They have provoked Me to jealousy by what is not God, but I will provoke them to jealousy by those who are not a nation; they are a nation void of counsel.

So, though the word ‘father’ is used, and even backed-up by the words ‘begot’ and ‘fathered’, nevertheless they are all used metaphorically, since it is all about the birth, that is, the calling, formation, and establishment of a nation from those who had previously been wandering desert tribespeople and latterly a persecuted minority of slaves in Egypt.  That is why when for the third time the word ‘father’ is used in our reading from Isaiah we hear:

O LORD, You are our Father; we are the clay and You the potter: we are all the work of Your hands.
  
Obviously, Isaiah did not realize the full significance of the word ‘father’; and though he said: ‘You are our Father, our Redeemer you are named forever’, he showed more precisely what he meant with the word ‘father’ in the words that followed: ‘You are our Father, our potter’.   So we have it: the prophet himself was not, and could not be, fully aware of the meaning and sublime significance of the word he was being led to use when calling God the Father of Israel.

Nevertheless, as St. Paul said to his Christian converts at Corinth in our second reading:

God is faithful, by Whom you were called into the fellowship of His Son, Jesus Christ our Lord.

Yes, God in His faithfulness guided His Chosen People over hundreds, indeed thousands, of years – surely that is one of the deepest reasons for our loving and trusting Him – and, having thus gradually formed Israel as a nation, He latterly encouraged them through His prophets, Isaiah above all, to refer to Himself by a word they could not as yet, fully appreciate. He then further guided His People and gradually formed their history so that those words of prophecy and traditional faith were finally shown to be true in the sublime beauty of their fullest meaning and significance when He brought about through Mary of Nazareth, the Flower of Israel, the birth in time of His only begotten and eternally beloved Son, as Son of Man, Jesus of Nazareth, for mankind’s salvation.

Yes, God sent His co-equal Son in fulfilment of the words of the prophet to save His People and all mankind from Satan’s power of sin and death.  Through faith in, baptism into, and obedience to Jesus -- the Son of God become our Brother -- we are enabled by the Gift of His Holy Spirit to become living members of the Unique Body of which Jesus is both Lord and Head, and in Him to become children of the One, true God and Father of us all.  That, dear People of God, is why you heard St. Paul exclaim in the second reading:

I give thanks to my God always on your account for the grace of God bestowed on you in Christ Jesus.

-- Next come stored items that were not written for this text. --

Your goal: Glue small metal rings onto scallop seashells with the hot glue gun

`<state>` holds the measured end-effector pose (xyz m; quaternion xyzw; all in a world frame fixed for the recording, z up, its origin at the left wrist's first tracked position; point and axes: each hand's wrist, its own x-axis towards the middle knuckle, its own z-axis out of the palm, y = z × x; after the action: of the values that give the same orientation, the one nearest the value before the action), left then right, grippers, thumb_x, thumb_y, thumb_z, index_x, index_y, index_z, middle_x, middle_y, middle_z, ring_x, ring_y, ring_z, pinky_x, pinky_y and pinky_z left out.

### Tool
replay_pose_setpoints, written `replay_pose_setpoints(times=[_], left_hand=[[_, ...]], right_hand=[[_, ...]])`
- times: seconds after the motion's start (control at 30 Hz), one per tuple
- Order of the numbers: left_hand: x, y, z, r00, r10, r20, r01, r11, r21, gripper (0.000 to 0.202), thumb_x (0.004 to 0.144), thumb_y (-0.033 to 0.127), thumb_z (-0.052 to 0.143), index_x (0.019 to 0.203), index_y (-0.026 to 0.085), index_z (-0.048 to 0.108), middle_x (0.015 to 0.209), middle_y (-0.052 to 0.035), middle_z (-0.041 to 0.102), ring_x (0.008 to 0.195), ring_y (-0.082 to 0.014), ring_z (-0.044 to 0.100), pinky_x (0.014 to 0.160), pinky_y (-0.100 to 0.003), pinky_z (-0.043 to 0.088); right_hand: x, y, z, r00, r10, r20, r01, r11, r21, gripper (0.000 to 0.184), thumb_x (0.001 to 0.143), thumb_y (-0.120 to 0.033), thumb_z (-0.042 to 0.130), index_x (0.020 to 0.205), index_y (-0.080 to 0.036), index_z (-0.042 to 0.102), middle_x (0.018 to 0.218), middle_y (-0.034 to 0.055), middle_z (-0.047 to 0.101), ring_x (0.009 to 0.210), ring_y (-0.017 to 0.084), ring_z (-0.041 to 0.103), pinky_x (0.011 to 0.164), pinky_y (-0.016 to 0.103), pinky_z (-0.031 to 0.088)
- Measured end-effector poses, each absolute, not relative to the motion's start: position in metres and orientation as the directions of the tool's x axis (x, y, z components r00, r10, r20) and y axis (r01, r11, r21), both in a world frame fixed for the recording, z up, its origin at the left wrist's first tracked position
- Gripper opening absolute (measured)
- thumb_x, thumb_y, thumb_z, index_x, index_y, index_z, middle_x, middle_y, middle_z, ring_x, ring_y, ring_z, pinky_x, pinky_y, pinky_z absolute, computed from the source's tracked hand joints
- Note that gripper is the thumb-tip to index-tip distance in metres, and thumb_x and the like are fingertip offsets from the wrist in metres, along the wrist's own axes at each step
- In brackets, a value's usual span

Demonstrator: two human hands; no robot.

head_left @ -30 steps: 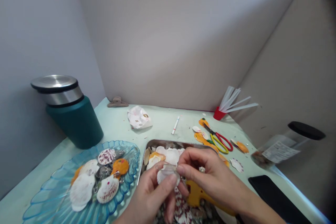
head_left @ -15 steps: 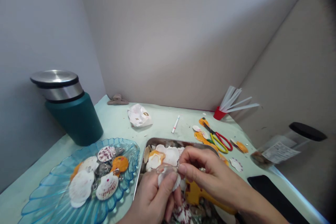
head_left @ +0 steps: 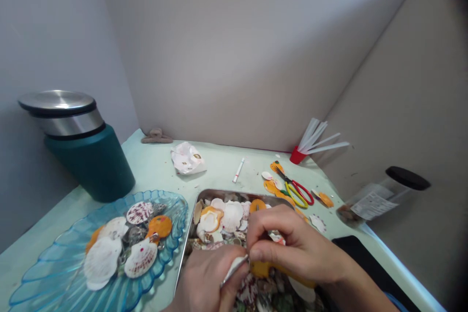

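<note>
My left hand (head_left: 206,278) is closed on a white seashell (head_left: 234,269), held almost edge-on between thumb and fingers. Thumb and forefinger of my right hand (head_left: 292,243) are pinched together at the shell's far edge; whatever lies between them is too small or hidden to make out. Both hands are over a metal tray (head_left: 234,192) full of shells. Among these shells, a yellow tool (head_left: 259,269) that looks like a glue gun lies partly under my right hand. White shells (head_left: 232,217) show in the tray just beyond my fingers.
At left stand a blue scalloped dish (head_left: 54,273) with shells and a teal flask (head_left: 91,161). Behind the tray lie a crumpled wrapper (head_left: 187,158) and a thin white stick (head_left: 239,170). Scissors (head_left: 298,192), a red cup of sticks (head_left: 298,155), a lidded jar (head_left: 380,200) and a black phone-like slab (head_left: 360,253) are rightward.
My left hand has turned the shell from facing up to nearly edge-on. The right-hand pinch has stayed beside it. The whole view has shifted slightly, with the table things now further left.
</note>
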<state>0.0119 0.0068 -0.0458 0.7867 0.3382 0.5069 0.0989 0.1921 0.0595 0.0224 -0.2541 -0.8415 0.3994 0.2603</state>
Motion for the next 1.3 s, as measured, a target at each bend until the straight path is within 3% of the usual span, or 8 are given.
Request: replay_pose_setpoints(times=[0.2,0.6,0.7,0.77,0.83,0.9,1.0,1.3], left_hand=[[0.014,0.013,-0.043,0.262,0.392,0.882,0.491,-0.841,0.228,0.02,0.095,0.02,0.038,0.088,0.016,0.056,0.052,0.0013,0.06,0.043,-0.0115,0.061,0.05,-0.018,0.051],[0.01,0.014,-0.058,0.305,0.318,0.898,0.53,-0.84,0.118,0.023,0.092,0.016,0.039,0.096,0.012,0.062,0.058,-0.0057,0.064,0.054,-0.0147,0.064,0.054,-0.02,0.053],[0.011,0.012,-0.062,0.293,0.417,0.86,0.49,-0.838,0.239,0.025,0.092,0.02,0.039,0.094,0.015,0.063,0.059,-0.006,0.065,0.055,-0.0153,0.064,0.055,-0.022,0.052],[0.013,0.011,-0.059,0.246,0.615,0.749,0.441,-0.759,0.479,0.027,0.093,0.026,0.039,0.086,0.017,0.064,0.059,-0.0048,0.065,0.053,-0.0146,0.063,0.054,-0.022,0.05],[0.016,0.011,-0.054,0.177,0.875,0.451,0.361,-0.483,0.797,0.037,0.094,0.034,0.036,0.071,0.018,0.061,0.048,-0.0008,0.058,0.042,-0.012,0.055,0.046,-0.02,0.043],[0.02,0.013,-0.051,0.158,0.986,0.058,0.239,-0.095,0.966,0.05,0.094,0.043,0.033,0.057,0.018,0.055,0.035,0.0039,0.045,0.031,-0.0087,0.042,0.04,-0.019,0.035],[0.022,0.018,-0.051,0.216,0.959,-0.186,0.067,0.176,0.982,0.057,0.092,0.052,0.031,0.053,0.016,0.052,0.029,0.0064,0.037,0.027,-0.0066,0.032,0.038,-0.018,0.028],[0.024,0.021,-0.053,0.3,0.927,-0.223,-0.097,0.262,0.96,0.041,0.088,0.047,0.042,0.064,0.016,0.053,0.032,0.0076,0.042,0.028,-0.0061,0.03,0.034,-0.016,0.024]], right_hand=[[0.196,0.062,0.019,-0.766,0.585,0.268,0.165,0.581,-0.797,0.022,0.087,-0.028,0.06,0.074,-0.012,0.067,0.066,0.0022,0.063,0.06,0.01,0.054,0.059,0.02,0.041],[0.198,0.065,0.022,-0.794,0.55,0.26,0.166,0.608,-0.777,0.017,0.085,-0.023,0.064,0.077,-0.009,0.071,0.069,0.0055,0.067,0.063,0.011,0.059,0.061,0.02,0.045],[0.197,0.064,0.023,-0.797,0.552,0.244,0.203,0.626,-0.753,0.015,0.086,-0.023,0.063,0.078,-0.012,0.07,0.071,0.004,0.068,0.064,0.011,0.06,0.063,0.021,0.046],[0.195,0.063,0.023,-0.771,0.59,0.239,0.269,0.643,-0.717,0.014,0.087,-0.022,0.061,0.079,-0.013,0.068,0.072,0.0025,0.066,0.067,0.011,0.059,0.065,0.022,0.045],[0.192,0.063,0.021,-0.716,0.649,0.258,0.365,0.663,-0.654,0.012,0.089,-0.02,0.058,0.081,-0.015,0.067,0.074,0.0014,0.064,0.069,0.012,0.058,0.066,0.023,0.044],[0.189,0.063,0.018,-0.67,0.684,0.289,0.44,0.679,-0.588,0.011,0.09,-0.019,0.055,0.086,-0.017,0.065,0.08,0.0017,0.062,0.073,0.013,0.057,0.068,0.025,0.044],[0.186,0.062,0.015,-0.653,0.674,0.345,0.46,0.715,-0.527,0.013,0.092,-0.017,0.052,0.099,-0.018,0.063,0.091,0.0044,0.06,0.082,0.014,0.057,0.074,0.027,0.044],[0.181,0.059,0.011,-0.684,0.627,0.374,0.472,0.771,-0.428,0.023,0.089,-0.012,0.05,0.108,-0.018,0.063,0.098,0.0076,0.06,0.087,0.018,0.056,0.074,0.031,0.047]])
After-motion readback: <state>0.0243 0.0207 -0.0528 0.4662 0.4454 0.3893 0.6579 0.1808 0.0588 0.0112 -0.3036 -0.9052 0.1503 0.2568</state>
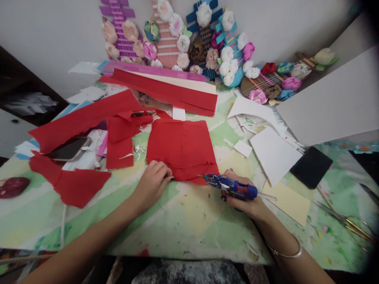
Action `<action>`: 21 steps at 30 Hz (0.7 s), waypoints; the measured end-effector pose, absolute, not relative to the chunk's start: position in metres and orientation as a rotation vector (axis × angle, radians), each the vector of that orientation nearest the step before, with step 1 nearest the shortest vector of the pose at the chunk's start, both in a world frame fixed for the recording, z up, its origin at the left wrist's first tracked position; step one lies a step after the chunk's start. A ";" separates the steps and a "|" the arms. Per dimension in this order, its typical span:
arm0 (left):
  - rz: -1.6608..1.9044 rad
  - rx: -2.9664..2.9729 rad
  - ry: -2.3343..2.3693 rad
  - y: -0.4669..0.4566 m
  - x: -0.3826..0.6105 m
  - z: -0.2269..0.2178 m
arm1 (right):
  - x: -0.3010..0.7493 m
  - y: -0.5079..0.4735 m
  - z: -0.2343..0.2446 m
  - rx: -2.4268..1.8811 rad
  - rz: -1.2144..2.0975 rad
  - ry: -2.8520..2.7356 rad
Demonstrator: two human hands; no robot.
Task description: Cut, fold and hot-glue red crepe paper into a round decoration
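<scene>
A right hand (251, 205) grips a blue plastic glue gun (226, 184), its long axis aimed leftward, tip over the near-right edge of a red, squarish, cloth-like sheet (181, 140) lying mid-desk (192, 228); the left hand (154, 178), fingers bunched, covers its near-left corner, any pinch unclear.

The handle of the blue glue gun (233, 187) is mostly covered by the right hand's grip (250, 206), and its markings are too small to be made out. Whether the red sheet (182, 142) is touched by the nozzle cannot be told. Whatever lies directly beneath the left hand's grip (154, 179) is hidden. The phone (69, 150) is partly covered by a red strip (89, 118). The maroon object (14, 187) is cut off by the left edge, the purple guitar shape (121, 30) by the upper. The shelved papers (31, 103) are blurred.
</scene>
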State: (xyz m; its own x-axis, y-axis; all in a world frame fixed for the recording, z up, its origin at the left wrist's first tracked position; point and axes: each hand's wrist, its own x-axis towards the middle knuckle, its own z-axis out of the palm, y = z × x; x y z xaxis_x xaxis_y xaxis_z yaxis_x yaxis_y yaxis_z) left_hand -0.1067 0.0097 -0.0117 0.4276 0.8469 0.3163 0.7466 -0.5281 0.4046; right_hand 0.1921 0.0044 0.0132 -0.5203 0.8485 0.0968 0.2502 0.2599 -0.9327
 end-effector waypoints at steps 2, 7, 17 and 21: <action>0.743 2.518 1.416 0.009 -0.105 -0.013 | 0.192 0.004 0.013 -0.995 1.255 -1.929; 0.879 2.579 1.556 0.007 -0.104 -0.013 | 0.192 0.003 0.013 -0.999 1.243 -1.941; 1.013 2.579 1.256 0.010 -0.089 0.001 | 0.196 0.002 0.009 -1.035 1.213 -1.864; 0.880 2.674 1.148 0.016 -0.085 0.002 | 0.196 0.001 0.010 -1.071 1.275 -1.758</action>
State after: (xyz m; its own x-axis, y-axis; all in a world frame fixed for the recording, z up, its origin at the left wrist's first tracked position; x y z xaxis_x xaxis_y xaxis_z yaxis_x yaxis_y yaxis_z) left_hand -0.0845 0.0158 0.0023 0.5484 0.6917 0.4699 0.6333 -0.7105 0.3067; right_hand 0.1963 0.0009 0.0095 -0.4088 0.9099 0.0710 0.2152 0.1717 -0.9614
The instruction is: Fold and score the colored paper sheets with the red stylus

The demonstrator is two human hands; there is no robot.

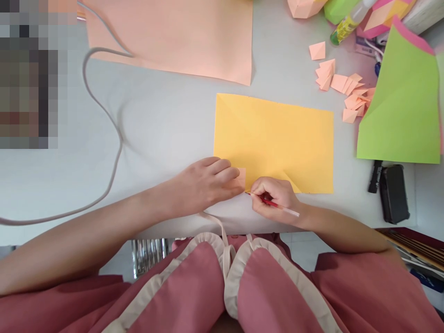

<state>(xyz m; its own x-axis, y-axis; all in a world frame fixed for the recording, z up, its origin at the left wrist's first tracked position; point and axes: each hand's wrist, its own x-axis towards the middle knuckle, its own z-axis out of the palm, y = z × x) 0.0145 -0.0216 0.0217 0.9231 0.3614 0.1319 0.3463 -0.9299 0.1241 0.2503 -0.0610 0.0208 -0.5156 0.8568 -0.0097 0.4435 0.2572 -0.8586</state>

As we are now entering upon a new Church year, it is not only right and proper, but surely also most helpful and beneficial, for us to be aware of the ultimate goal of our life in Jesus under the guidance of the Holy Spirit, which is, that we should truly become children of the Father. Moreover, it is not only Jesus and the Holy Spirit who are at work in us, leading us to the Father; no, the Father Himself comes to us, as Jesus promised:

          If anyone loves Me, he will keep My word; and My Father will love him, and           We will come to him and make Our home with him. (John 14:23)

The Father Himself, therefore, comes with Jesus and the Holy Spirit, to abide with us and make us His children in Jesus, and this He does in a way that is unique to Him, that is, by showing Himself to be the most perfect Father to us.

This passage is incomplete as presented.